◆ **About this task**
As you look over the data below, please find each line where the word "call" appears, then copy it.

◆ **Input**

* * * * * * * * *

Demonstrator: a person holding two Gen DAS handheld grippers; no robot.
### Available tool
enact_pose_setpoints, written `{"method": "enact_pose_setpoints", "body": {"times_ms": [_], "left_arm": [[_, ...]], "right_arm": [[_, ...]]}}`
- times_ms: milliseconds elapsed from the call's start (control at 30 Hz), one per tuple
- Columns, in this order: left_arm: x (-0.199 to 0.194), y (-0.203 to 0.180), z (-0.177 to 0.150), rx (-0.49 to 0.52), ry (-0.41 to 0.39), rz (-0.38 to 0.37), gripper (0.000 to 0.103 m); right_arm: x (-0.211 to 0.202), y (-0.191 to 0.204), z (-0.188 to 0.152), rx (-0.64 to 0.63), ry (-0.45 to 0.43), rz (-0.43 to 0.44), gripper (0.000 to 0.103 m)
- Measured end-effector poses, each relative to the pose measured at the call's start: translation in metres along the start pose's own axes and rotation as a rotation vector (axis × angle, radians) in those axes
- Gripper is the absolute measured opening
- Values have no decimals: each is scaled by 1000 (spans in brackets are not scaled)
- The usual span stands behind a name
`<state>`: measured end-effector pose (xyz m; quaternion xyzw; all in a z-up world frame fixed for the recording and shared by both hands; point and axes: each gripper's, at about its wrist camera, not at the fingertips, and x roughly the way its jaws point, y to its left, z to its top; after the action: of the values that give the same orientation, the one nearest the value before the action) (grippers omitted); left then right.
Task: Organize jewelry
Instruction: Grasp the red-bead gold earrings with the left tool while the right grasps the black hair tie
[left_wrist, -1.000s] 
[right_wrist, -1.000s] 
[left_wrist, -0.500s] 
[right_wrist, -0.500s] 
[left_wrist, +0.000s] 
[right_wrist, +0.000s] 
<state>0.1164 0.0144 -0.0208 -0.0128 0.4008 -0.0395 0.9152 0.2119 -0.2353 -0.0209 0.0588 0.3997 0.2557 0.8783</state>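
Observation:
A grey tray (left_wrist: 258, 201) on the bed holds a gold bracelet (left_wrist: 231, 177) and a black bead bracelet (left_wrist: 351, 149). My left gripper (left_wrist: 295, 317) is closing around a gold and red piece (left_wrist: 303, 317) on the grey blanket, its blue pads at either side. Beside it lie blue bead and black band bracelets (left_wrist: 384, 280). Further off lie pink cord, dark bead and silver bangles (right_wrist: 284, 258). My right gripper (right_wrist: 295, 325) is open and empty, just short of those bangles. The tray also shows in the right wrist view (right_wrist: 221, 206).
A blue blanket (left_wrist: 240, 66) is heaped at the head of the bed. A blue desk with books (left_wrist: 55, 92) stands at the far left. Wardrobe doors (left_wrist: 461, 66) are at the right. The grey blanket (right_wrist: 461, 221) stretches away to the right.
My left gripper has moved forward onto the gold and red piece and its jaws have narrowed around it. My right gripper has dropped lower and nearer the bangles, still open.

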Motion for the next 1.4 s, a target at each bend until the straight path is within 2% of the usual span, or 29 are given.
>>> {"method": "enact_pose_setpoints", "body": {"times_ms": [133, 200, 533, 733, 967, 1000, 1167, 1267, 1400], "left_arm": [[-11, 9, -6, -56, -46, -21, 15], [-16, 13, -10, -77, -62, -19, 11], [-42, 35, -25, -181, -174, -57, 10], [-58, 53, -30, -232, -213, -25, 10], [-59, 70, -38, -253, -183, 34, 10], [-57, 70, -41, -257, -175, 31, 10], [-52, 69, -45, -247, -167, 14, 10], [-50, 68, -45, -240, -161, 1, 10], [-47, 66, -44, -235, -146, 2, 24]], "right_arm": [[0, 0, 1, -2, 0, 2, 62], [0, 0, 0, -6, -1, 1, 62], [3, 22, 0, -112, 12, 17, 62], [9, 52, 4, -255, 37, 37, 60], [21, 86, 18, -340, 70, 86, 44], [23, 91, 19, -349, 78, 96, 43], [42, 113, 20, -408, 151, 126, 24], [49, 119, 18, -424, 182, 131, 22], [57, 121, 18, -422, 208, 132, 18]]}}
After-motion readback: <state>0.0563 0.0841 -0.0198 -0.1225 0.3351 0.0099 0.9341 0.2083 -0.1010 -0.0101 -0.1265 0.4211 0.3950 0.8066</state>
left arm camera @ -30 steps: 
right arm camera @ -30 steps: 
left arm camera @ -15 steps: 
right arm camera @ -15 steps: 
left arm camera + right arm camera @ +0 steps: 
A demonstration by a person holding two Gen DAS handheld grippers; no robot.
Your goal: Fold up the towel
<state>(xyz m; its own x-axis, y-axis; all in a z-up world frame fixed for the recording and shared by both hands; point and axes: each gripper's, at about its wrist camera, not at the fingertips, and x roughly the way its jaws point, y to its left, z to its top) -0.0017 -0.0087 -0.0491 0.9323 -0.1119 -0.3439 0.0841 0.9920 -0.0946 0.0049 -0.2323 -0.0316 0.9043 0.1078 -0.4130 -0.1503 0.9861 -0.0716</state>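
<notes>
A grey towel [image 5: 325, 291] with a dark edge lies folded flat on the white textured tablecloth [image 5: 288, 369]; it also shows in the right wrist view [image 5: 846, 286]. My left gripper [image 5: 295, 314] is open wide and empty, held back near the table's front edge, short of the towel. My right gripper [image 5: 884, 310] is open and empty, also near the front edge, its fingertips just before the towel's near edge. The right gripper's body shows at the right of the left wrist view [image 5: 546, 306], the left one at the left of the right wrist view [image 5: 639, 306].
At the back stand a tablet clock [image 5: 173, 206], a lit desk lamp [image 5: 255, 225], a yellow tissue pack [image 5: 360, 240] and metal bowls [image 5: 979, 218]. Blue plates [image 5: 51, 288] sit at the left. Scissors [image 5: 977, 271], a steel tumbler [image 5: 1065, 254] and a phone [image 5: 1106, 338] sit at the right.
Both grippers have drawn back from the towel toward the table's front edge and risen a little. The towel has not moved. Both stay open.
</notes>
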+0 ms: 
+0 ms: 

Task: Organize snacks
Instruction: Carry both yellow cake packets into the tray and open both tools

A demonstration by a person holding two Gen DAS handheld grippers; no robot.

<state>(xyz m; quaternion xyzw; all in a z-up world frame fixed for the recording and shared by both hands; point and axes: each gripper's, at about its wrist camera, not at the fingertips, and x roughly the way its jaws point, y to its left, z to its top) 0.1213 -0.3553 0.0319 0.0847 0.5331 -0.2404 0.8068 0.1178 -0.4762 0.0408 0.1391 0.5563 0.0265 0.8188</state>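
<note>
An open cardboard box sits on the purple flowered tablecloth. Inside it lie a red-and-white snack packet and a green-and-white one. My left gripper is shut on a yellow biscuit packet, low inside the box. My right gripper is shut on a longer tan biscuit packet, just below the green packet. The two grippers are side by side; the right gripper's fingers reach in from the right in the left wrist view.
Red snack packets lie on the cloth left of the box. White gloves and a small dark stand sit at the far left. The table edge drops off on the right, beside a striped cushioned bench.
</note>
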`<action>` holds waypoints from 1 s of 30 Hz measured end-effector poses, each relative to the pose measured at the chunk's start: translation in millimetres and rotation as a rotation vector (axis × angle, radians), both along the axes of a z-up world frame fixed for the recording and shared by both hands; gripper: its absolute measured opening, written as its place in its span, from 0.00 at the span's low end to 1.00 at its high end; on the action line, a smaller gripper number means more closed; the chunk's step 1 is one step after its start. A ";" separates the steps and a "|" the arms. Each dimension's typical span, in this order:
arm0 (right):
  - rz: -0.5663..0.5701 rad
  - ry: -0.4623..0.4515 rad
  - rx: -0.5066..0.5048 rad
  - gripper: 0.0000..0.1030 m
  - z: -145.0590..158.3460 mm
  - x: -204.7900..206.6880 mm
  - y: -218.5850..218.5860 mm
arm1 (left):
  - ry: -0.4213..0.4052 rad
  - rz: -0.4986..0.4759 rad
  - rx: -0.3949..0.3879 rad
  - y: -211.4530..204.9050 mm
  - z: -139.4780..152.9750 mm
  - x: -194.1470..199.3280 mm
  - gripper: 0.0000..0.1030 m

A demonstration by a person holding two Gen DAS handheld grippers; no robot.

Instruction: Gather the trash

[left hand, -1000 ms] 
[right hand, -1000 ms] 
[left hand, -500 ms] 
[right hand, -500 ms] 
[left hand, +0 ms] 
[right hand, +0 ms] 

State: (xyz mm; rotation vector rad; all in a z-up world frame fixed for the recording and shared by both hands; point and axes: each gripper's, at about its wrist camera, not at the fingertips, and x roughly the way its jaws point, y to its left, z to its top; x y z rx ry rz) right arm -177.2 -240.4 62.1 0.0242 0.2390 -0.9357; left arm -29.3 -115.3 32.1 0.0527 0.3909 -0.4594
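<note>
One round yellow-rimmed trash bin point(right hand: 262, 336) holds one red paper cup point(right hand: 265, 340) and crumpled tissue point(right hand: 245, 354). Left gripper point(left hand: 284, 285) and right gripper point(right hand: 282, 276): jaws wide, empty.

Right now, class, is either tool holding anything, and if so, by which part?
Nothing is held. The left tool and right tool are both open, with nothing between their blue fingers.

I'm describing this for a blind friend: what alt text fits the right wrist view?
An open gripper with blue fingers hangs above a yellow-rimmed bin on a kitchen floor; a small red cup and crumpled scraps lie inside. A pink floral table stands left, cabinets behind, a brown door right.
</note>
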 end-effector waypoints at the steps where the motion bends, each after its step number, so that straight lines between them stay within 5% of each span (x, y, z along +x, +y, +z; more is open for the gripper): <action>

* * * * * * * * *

◆ **Answer box**
- times_ms: milliseconds elapsed from the call's start (control at 30 Hz), one per tuple
- Measured end-effector poses, each relative to the pose measured at the call's start: translation in metres along the start pose's own axes and rotation as a rotation vector (axis × angle, radians) in those axes

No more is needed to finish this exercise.